__Try it__
Transcribe, starting at the line with "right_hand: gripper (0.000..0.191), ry" and ending at the line with "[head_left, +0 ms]", every line of the material below exactly, but leave out the pictures and anything outside that span.

*** Data shown

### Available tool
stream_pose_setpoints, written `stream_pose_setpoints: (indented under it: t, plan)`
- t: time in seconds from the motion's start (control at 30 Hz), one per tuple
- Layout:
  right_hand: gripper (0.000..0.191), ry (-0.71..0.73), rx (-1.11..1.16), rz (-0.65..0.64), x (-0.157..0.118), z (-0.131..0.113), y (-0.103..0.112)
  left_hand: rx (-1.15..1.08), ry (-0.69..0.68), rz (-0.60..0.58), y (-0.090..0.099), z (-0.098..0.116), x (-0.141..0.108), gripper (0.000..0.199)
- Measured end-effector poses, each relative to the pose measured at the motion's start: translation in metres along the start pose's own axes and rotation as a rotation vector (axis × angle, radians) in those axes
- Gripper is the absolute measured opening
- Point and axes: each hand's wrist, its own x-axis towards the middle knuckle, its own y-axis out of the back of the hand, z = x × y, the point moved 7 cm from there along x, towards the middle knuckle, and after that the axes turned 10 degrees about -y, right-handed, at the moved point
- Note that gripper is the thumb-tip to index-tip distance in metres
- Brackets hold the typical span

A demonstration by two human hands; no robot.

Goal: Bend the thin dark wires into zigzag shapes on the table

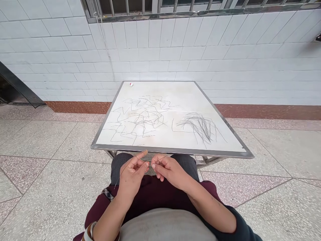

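Note:
Just over my lap, in front of the table's near edge, my two hands meet with fingertips almost touching. My left hand (132,174) pinches a thin dark wire (121,173), whose loose end hangs down past the wrist side. Thumb and fingers of my right hand (166,168) are closed on the same wire, as far as I can make out; a short end sticks out above them. On the table, bent wires (147,117) lie scattered at the left. A denser bundle of wires (203,129) lies at the right, mostly gently curved.
The white table (180,97) has a grey metal rim and stands against a white tiled wall (170,52). A small red-and-white object (131,85) sits near its far left corner. Above is a barred window (155,7). Speckled floor tiles (50,197) surround me.

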Motion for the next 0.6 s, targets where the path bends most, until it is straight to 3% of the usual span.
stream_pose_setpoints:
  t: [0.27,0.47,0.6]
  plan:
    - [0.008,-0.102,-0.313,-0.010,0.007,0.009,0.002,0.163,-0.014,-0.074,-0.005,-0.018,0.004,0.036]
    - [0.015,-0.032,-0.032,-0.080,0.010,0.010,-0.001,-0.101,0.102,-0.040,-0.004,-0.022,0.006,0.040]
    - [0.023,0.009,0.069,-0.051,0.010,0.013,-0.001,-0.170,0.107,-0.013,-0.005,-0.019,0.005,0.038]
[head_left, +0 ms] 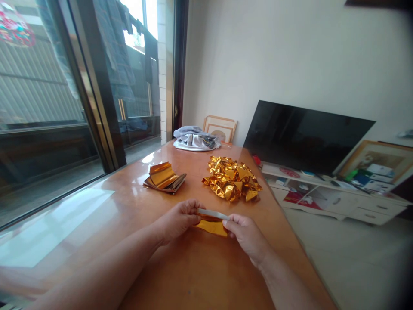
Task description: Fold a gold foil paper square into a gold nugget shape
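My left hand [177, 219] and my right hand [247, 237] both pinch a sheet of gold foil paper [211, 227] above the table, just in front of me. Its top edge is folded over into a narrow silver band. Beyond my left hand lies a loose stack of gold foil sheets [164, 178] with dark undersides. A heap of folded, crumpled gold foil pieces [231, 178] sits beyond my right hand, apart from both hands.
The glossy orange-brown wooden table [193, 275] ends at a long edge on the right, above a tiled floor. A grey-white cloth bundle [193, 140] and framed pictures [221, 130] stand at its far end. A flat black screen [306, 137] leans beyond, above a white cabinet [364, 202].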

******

__Solution for this exercise__
  right_hand: gripper (0.000..0.191), ry (-0.71..0.73), rx (-1.11..1.16), rz (-0.65..0.64), x (-0.157..0.118), z (-0.131..0.113), y (-0.103..0.112)
  left_hand: rx (-1.15..1.08), ry (-0.69..0.68), rz (-0.60..0.58), y (-0.090..0.099), z (-0.098..0.116), x (-0.141..0.108), gripper (0.000..0.199)
- Measured end-effector poses, each relative to the pose measured at the motion's start: translation in metres along the start pose's own axes and rotation as a rotation vector (axis × angle, radians) in those axes
- Gripper is the absolute measured opening
- Point and axes: each hand's wrist, its own x-axis towards the middle knuckle, its own y-axis out of the back of the hand, z = x × y, the point moved 7 cm from there along x, towards the middle knuckle, and after that the axes turned 10 degrees about -y, right-handed, at the moved point
- Note that gripper is the thumb-tip to index-tip distance in metres
- Brackets hold the typical span

A demonstration by two human hands; no robot.

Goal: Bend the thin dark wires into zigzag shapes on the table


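Note:
Just over my lap, in front of the table's near edge, my two hands meet with fingertips almost touching. My left hand (132,174) pinches a thin dark wire (121,173), whose loose end hangs down past the wrist side. Thumb and fingers of my right hand (166,168) are closed on the same wire, as far as I can make out; a short end sticks out above them. On the table, bent wires (147,117) lie scattered at the left. A denser bundle of wires (203,129) lies at the right, mostly gently curved.
The white table (180,97) has a grey metal rim and stands against a white tiled wall (170,52). A small red-and-white object (131,85) sits near its far left corner. Above is a barred window (155,7). Speckled floor tiles (50,197) surround me.
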
Motion for the next 0.6 s, targets where the path bends most, until it is straight to 3% of the usual span.
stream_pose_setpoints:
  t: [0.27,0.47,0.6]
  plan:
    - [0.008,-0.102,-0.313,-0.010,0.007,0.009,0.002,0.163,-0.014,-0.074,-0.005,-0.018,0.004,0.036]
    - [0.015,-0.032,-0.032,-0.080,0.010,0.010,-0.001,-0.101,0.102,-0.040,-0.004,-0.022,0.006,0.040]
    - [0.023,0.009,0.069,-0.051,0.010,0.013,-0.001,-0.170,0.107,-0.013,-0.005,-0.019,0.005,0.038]
[head_left, +0 ms] 

There is no more output to give.